В ванной с него сняли пиджак, рубашку, и Джоан наполнила водой раковину. Буря чувств бушевала в Рогине; теперь, когда он был до пояса голый, они одолевали его с еще большей силой, и он сказал себе: она дождется, ей придется выслушать кое-какие малоприятные истины. Я им этого так не спущу. «По-твоему, — скажет он ей, — можно перекладывать все тяготы мира на меня? По-твоему, меня можно использовать и употреблять? Я что, по-твоему, — полезное ископаемое, вроде угольной шахты, нефтяной скважины, рыболовецкой тони и тому подобного? Заруби себе на носу: хоть я и мужчина, это еще не резон, чтобы взваливать все на меня. Душевных сил у меня ничуть не больше, чем у тебя. Если отбросить внешние признаки, такие, как мускулатура, более низкий голос и тому подобное, что останется? Дух твой и мой, они практически ничем не отличаются. А раз так, почему между нами не должно быть равенства? Не могу же я всегда быть сильным».
— Сядь, — сказала Джоан, придвигая табуретку к раковине. — У тебя волосы слиплись.
Он сел, прислонился грудью к холодной эмали, уперся подбородком в край раковины — в зеленой, горячей, искрящейся воде отражались зеркало, кафель, — и ласкающая, прохладная, ароматная струйка шампуня полилась ему на голову. Мытье началось.
— У тебя на редкость здоровая кожа головы, — сказала Джоан. — Такая розовая.
Он возразил:
— Ей положено быть белой.
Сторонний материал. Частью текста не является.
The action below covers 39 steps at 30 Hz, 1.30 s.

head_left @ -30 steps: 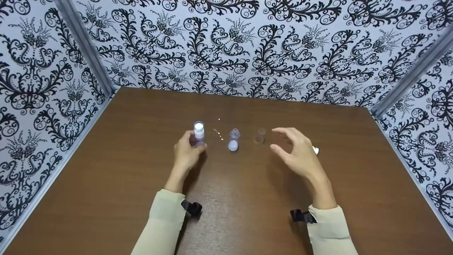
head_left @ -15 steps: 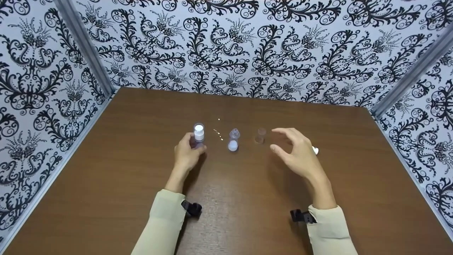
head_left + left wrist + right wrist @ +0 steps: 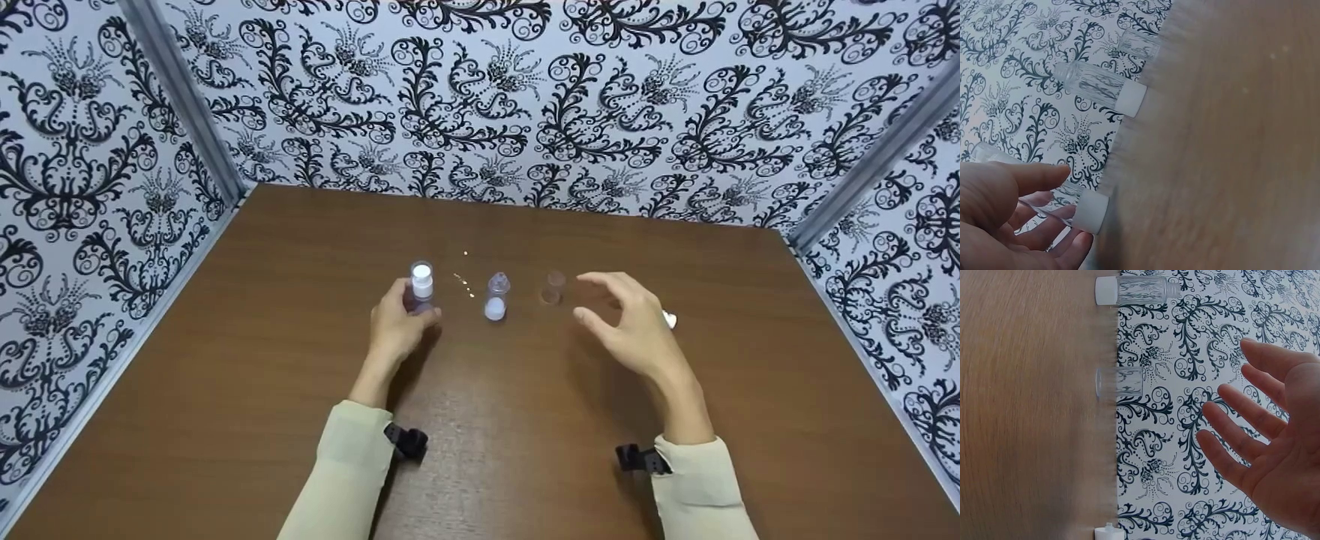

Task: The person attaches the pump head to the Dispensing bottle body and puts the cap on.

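In the head view my left hand grips an upright clear bottle with a white pump top inside. The left wrist view shows my thumb and curled fingers around this bottle, near its white base. Right of it stands a second clear bottle, white at the bottom, with a bare neck. A clear cap stands farther right. Beside the cap, my right hand hovers with thumb and fingers apart, holding nothing. The right wrist view also shows that empty hand.
A small white piece lies just right of my right hand, partly hidden by it; its nozzle shows in the right wrist view. Small light flecks mark the brown table between the two bottles. Patterned walls enclose the table.
The bottle in my left hand has shifted down very slightly in the head view. My right hand has kept its place and pose.
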Motion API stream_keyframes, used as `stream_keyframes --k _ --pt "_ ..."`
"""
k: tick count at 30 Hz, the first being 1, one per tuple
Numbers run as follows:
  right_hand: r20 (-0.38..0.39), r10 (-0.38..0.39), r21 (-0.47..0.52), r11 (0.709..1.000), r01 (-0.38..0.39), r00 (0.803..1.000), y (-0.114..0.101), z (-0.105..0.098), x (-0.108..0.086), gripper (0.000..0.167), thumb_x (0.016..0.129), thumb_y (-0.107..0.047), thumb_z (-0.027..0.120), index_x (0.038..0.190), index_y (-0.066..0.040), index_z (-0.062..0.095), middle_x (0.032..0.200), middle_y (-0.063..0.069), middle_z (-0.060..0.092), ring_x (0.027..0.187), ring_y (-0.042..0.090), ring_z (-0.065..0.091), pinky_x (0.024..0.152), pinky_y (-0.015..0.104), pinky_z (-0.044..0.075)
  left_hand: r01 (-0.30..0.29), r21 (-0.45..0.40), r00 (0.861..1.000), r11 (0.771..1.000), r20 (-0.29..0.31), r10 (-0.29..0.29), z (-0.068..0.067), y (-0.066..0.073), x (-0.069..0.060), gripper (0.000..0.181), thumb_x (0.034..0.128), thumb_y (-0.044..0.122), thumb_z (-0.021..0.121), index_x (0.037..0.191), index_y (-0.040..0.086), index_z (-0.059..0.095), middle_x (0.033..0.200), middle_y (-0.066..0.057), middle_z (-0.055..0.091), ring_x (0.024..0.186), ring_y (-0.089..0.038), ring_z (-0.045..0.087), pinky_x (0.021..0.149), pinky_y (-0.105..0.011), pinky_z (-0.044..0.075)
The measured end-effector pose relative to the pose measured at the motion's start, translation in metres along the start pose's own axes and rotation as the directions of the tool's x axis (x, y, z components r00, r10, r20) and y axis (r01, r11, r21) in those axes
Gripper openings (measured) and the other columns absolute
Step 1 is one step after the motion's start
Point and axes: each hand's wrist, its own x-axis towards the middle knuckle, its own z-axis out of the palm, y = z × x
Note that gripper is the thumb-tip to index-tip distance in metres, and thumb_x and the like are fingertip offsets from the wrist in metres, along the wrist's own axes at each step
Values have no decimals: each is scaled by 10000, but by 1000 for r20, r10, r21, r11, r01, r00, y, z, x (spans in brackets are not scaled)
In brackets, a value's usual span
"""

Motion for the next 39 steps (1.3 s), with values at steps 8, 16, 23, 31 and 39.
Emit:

Это признак нездоровья.
— Ни о каком нездоровье не может быть и речи, — сказала Джоан и прижалась к нему сзади, прильнула, бережно поливая ему голову водой до тех пор, пока Рогину не начало казаться, что вода вытекает из него самого, что это теплый ток его сокровенного любящего духа, зеленый и пенистый, заливает раковину, и заранее заготовленные слова были забыты, и его возмущения будущим сыном как не бывало, он вздохнул и, не поднимая головы из наполненной водой выемки раковины сказал:
— Что за чудные мысли тебе всегда приходят, Джоан. Знаешь, у тебя удивительное чутье, просто какой-то дар.